Task details >> Exact copy, pictures excluded: write out every line below.

++++ Dataset excerpt

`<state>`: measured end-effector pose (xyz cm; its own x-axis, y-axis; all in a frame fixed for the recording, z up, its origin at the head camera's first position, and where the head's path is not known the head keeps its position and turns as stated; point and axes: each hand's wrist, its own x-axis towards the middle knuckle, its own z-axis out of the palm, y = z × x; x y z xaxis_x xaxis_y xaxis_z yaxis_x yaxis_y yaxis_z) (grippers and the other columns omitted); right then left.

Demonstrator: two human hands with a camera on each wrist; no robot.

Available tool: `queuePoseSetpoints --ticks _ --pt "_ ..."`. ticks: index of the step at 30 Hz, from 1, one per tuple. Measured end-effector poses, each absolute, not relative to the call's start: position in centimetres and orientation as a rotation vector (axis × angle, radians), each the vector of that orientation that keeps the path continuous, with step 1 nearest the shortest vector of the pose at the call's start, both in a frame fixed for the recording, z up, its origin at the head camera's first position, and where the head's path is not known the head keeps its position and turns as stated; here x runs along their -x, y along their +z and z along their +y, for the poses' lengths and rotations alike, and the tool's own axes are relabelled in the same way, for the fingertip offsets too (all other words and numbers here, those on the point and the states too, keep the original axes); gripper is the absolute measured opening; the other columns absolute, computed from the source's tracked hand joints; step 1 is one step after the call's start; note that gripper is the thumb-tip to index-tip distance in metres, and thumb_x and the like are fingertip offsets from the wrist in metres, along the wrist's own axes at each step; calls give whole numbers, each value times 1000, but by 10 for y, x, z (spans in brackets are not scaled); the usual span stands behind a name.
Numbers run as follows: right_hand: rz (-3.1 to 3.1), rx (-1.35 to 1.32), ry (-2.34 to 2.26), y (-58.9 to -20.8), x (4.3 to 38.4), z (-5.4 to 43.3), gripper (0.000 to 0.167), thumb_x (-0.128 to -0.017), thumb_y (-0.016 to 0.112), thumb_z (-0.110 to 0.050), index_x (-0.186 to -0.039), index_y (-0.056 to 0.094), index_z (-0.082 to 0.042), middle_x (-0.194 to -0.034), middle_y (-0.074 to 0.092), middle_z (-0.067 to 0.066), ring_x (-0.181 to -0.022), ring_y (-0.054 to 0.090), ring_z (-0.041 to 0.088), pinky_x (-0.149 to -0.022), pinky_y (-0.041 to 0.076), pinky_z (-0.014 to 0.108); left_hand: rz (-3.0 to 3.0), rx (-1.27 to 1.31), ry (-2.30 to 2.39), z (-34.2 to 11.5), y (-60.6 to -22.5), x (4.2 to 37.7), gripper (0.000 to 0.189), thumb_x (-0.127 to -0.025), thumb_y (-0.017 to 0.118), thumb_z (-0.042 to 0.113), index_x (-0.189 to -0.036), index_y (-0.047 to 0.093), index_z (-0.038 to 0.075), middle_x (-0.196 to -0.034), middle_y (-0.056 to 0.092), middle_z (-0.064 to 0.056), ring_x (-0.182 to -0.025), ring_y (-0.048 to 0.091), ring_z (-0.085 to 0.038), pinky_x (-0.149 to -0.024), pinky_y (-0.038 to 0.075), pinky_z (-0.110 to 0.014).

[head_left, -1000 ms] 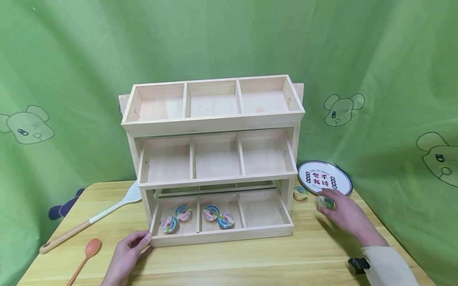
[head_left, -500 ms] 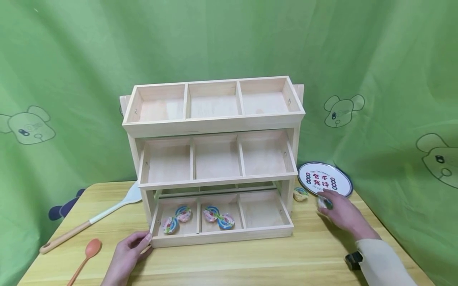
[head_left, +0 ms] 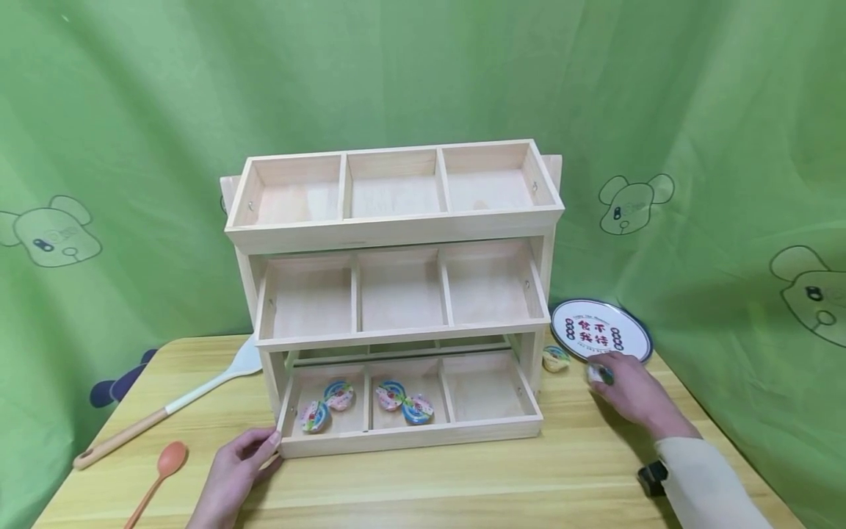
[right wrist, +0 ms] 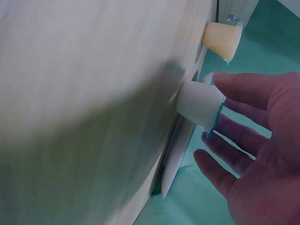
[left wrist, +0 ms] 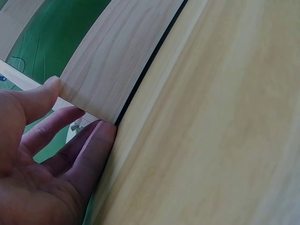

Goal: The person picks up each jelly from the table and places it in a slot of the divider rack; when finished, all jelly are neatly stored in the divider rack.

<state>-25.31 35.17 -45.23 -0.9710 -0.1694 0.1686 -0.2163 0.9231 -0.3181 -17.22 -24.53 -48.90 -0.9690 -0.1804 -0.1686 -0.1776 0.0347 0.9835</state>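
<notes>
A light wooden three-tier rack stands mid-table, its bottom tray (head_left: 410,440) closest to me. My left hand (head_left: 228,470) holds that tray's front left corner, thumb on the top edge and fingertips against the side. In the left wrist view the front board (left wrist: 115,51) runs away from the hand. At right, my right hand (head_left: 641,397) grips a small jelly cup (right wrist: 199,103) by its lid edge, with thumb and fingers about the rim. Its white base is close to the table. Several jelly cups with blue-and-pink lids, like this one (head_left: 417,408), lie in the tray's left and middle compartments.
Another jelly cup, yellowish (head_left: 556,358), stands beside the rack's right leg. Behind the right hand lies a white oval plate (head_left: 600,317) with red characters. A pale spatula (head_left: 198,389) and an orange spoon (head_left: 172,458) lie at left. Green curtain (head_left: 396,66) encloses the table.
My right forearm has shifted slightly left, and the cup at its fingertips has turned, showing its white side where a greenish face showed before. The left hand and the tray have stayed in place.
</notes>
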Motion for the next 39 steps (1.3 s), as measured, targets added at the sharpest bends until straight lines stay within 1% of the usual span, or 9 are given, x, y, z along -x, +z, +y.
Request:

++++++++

Exercise answer >>
`<state>`: measured end-effector pose (xyz cm; its own x-axis, y-axis; all in a frame fixed for the recording, z up, its origin at the head camera's first position, and where the head's path is not known the head keeps its position and turns as stated; point and axes: each hand's wrist, its own x-axis towards the middle knuckle, its own z-axis out of the palm, y = z × x; x y z xaxis_x xaxis_y xaxis_z yaxis_x yaxis_y yaxis_z) (grippers and the other columns omitted); right then left.

Demonstrator: two human hands with a camera on each wrist; no robot.

Available tool: `queuePoseSetpoints --ticks _ --pt "_ ..."`. ticks: index of the step at 30 Hz, from 1, one per tuple. Measured end-effector poses, each absolute, not relative to the call's start: position in centimetres and orientation as a rotation vector (axis × angle, radians), each the vector of that orientation that keeps the path continuous, with step 1 nearest the shortest vector of the pose at the call's start, both in a frame fixed for the recording, z up, its origin at the head camera's first position, and where the head's path is not known the head keeps its position and turns as stated; here x runs along their -x, y along their +z and z along their +y, for the poses' lengths and rotations alike, and the tool's own axes are relabelled in the same way, for the fingertip offsets too (all other words and numbers here, those on the point and the states too, keep the original axes); gripper is the absolute measured opening; the other columns absolute, computed from the source's tracked hand joints; step 1 is one step after the call's start; note that gripper is the thumb-tip to index-tip distance in metres, and thumb_x and the like are fingertip offsets from the wrist in metres, along the wrist's own axes at each step; calls give whole numbers, each value times 1000, but by 10 for y, x, z (spans in brackets are not scaled); the usual span stands behind a name.
Numbers run as follows: right_hand: rz (-3.1 to 3.1), rx (-1.35 to 1.32), ry (-2.34 to 2.26), y (-58.9 to -20.8), x (4.3 to 38.4), z (-5.4 to 43.3), gripper (0.000 to 0.167), thumb_x (-0.128 to -0.017), thumb_y (-0.016 to 0.112), thumb_z (-0.110 to 0.050), index_x (-0.186 to -0.039), index_y (-0.056 to 0.094), index_z (-0.082 to 0.042), middle_x (-0.194 to -0.034), middle_y (-0.074 to 0.092), middle_z (-0.067 to 0.066), ring_x (-0.181 to -0.022), ring_y (-0.054 to 0.090), ring_z (-0.041 to 0.088), pinky_x (-0.149 to -0.022), pinky_y (-0.041 to 0.076), pinky_z (-0.014 to 0.108); left_hand: rz (-3.0 to 3.0), rx (-1.27 to 1.31), ry (-2.30 to 2.39), z (-34.2 to 11.5), y (-60.6 to -22.5), x (4.2 to 37.7), gripper (0.000 to 0.189), thumb_x (-0.127 to -0.025), thumb_y (-0.017 to 0.118), thumb_z (-0.042 to 0.113), index_x (-0.189 to -0.036), index_y (-0.047 to 0.093), index_z (-0.038 to 0.075), middle_x (-0.196 to -0.034), middle_y (-0.056 to 0.092), middle_z (-0.064 to 0.056), ring_x (-0.182 to -0.025), ring_y (-0.048 to 0.091), ring_z (-0.085 to 0.038), pinky_x (-0.149 to -0.024), pinky_y (-0.038 to 0.075), pinky_z (-0.110 to 0.014).

[head_left, -1000 ms] 
[head_left, -500 ms] 
[head_left, +0 ms] 
[right wrist, +0 ms] 
[left wrist, +0 ms] 

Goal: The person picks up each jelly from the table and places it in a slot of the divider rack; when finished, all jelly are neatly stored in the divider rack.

<state>-25.31 35.17 -45.23 -0.9710 -0.1694 0.1686 -0.2163 0.9231 -0.3181 -17.22 -24.53 -48.90 -0.9690 -0.1804 -0.1686 -0.1776 0.0347 0.9835</state>
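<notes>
A light wooden three-tier rack stands mid-table, its bottom tray (head_left: 410,440) closest to me. My left hand (head_left: 228,470) holds that tray's front left corner, thumb on the top edge and fingertips against the side. In the left wrist view the front board (left wrist: 115,51) runs away from the hand. At right, my right hand (head_left: 641,397) grips a small jelly cup (right wrist: 199,103) by its lid edge, with thumb and fingers about the rim. Its white base is close to the table. Several jelly cups with blue-and-pink lids, like this one (head_left: 417,408), lie in the tray's left and middle compartments.
Another jelly cup, yellowish (head_left: 556,358), stands beside the rack's right leg. Behind the right hand lies a white oval plate (head_left: 600,317) with red characters. A pale spatula (head_left: 198,389) and an orange spoon (head_left: 172,458) lie at left. Green curtain (head_left: 396,66) encloses the table.
My right forearm has shifted slightly left, and the cup at its fingertips has turned, showing its white side where a greenish face showed before. The left hand and the tray have stayed in place.
</notes>
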Motion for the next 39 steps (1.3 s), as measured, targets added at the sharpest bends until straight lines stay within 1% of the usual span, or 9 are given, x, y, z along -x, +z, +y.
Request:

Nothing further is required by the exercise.